But this constant complaint against those who are nearest the great numbers of our children—parents and neighbors—their lack of recognition and regard is an insidious attack on black integrity in general. I hear post-modern echoes of Alexander Crummell in this species of cultural criticism, as in his characterization of freed slaves as culturally depraved. Of course Crummell did not see this depravity as innate, but rather derived from the evil economic system in which the Negro was entrapped, an economic system which had respect neither for their minds nor their souls. Both then and now these are problems of ideology from above and without rather than sympathy and close observation of daily life from within or from below. But these superior tones (a la Anglo-Saxonism) bring us no closer to the truth and beauty of the lives of working men and women than gangster hip hop lyrics.

I do not like this continuing portrait of the Negro on the whole characterized as a PROBLEM (or a cancer) in American civil society and democracy.

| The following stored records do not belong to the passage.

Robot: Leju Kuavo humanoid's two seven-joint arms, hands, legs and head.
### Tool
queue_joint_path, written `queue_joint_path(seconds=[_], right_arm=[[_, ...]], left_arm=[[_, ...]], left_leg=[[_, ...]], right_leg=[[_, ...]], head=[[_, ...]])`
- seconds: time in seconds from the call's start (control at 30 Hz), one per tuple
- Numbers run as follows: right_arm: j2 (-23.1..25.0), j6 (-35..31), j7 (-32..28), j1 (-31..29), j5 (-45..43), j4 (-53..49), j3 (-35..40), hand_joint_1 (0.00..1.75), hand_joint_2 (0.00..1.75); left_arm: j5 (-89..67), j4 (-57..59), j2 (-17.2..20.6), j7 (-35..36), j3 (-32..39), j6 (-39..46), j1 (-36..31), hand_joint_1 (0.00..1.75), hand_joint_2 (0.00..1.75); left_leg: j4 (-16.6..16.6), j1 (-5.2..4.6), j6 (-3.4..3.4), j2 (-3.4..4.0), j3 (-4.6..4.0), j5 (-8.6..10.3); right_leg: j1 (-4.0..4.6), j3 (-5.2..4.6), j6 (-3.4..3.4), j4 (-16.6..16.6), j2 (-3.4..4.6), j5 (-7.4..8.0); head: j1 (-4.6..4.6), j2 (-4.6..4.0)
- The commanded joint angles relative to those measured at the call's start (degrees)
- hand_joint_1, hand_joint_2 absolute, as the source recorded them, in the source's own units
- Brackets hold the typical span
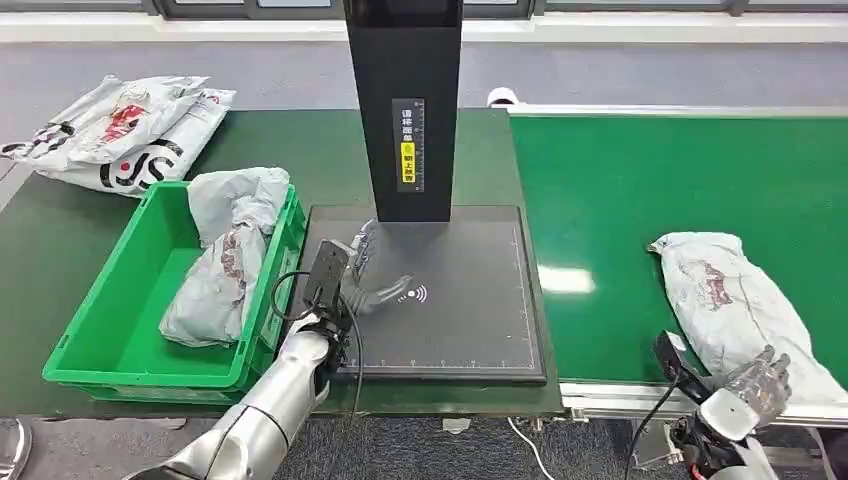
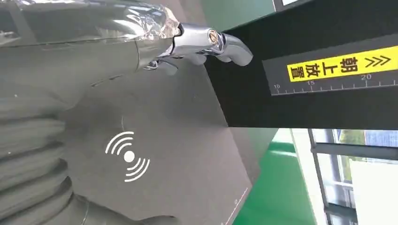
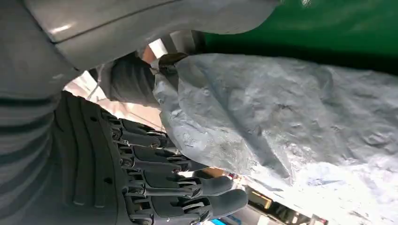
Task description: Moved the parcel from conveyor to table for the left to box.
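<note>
Reaching in at about five o'clock of the head view, the right hand (image 1: 762, 382) sits at the near end of the parcel (image 1: 735, 300), at the front edge of the conveyor (image 1: 620, 180). Its fingers (image 3: 197, 187) are spread and extended along the parcel's underside in the right wrist view, with the thumb on the other side of the bag; whether they actually grip it I cannot tell. The parcel is a soft grey-white plastic mailer, crumpled and creased, with a faint red-and-dark printed mark near its middle; it lies lengthwise on the green belt, running from roughly three o'clock toward five.

The left hand (image 1: 372, 270) hovers over the dark scan pad (image 1: 470, 320) near the centre, fingers apart and holding nothing, just beside the white wireless symbol (image 2: 127, 156). At twelve o'clock from it rises the black post (image 1: 403, 100) with a yellow label (image 2: 345, 66).

At nine o'clock stands the green box (image 1: 110, 330) holding two similar grey bags (image 1: 225, 250). More printed bags (image 1: 120, 130) lie on the table at eleven o'clock.
</note>
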Motion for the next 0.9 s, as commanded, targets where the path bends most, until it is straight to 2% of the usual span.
queue_joint_path(seconds=[0.03,0.37,0.4,0.9], right_arm=[[-0.7,0.9,0.3,-0.5,-0.1,3.7,2.0,0.00,1.75],[-1.5,6.1,0.6,-0.7,-0.9,4.5,1.9,0.00,1.75],[-0.8,8.0,-1.3,-0.2,-3.0,4.0,0.0,1.75,1.75],[0.6,5.2,-3.3,-1.0,-0.6,2.7,-2.1,1.75,1.75]], left_arm=[[0.0,1.7,1.4,0.3,-3.2,-0.2,-0.8,0.00,1.75],[0.0,2.1,1.5,0.7,-3.1,-0.5,-1.3,0.00,1.75],[0.0,2.1,1.7,0.6,-3.2,-0.7,-1.2,0.00,1.75],[0.7,-0.1,2.3,0.7,-2.7,-0.6,0.8,0.00,1.75]], left_leg=[[-0.1,0.04,0.01,0.00,0.15,-0.02],[-0.1,0.04,0.08,-0.02,0.21,0.02],[0.0,0.03,0.09,-0.05,0.15,0.01],[-0.1,0.02,0.10,0.05,0.25,-0.01]], right_leg=[[0.06,0.20,-0.04,-0.1,-0.08,0.00],[0.06,0.32,-0.01,-0.2,-0.11,0.03],[0.05,0.28,0.01,-0.2,-0.13,0.02],[0.05,0.33,0.00,-0.2,-0.04,0.02]], head=[[-0.02,0.00],[0.00,-0.02],[0.00,0.00],[0.00,0.00]])
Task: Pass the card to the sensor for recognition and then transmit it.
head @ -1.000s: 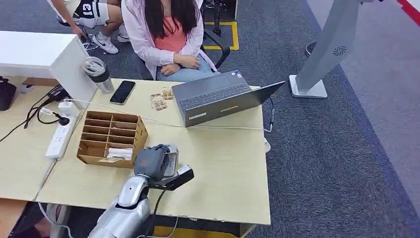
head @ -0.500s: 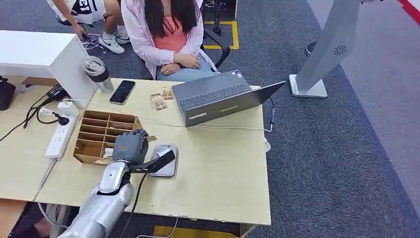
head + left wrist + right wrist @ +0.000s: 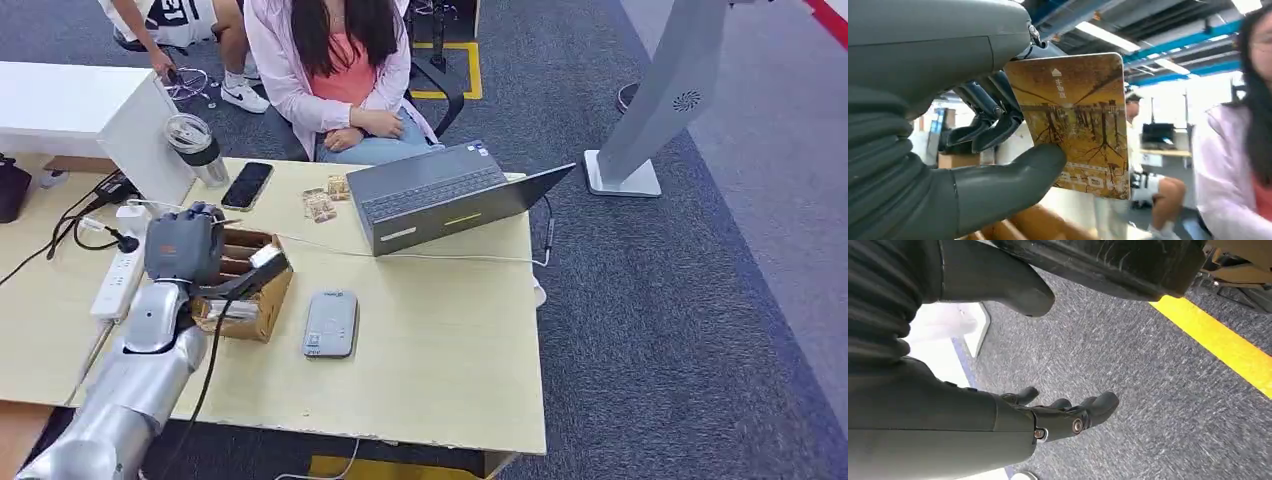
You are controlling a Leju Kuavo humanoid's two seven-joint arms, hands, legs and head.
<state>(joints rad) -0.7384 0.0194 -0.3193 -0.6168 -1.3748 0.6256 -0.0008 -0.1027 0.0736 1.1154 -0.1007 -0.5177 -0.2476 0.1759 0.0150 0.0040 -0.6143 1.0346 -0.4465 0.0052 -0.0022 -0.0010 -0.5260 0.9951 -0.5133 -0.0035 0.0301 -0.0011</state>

Worse I do not like that so many black-on-black experts (a la Judas Shinola Bottom, employed by noted Republicans) participate in this cultural con game. The I-am-more-civilized-than-you ploy should have ended with the lessons learned in the downfall of colonialism but it is constantly still strutted out by contemporary arbiters of taste.

Life indeed may be bleak and may get bleaker. But let it not be said that the majority of blacks did not work with all the energy their hearts and souls could master to do their best in and on the playing fields laid out by their betters. Let it not be said that they did not or have not creatively work to make the burdensome world they inherited a better one. Let us have some grace if we are must suffer.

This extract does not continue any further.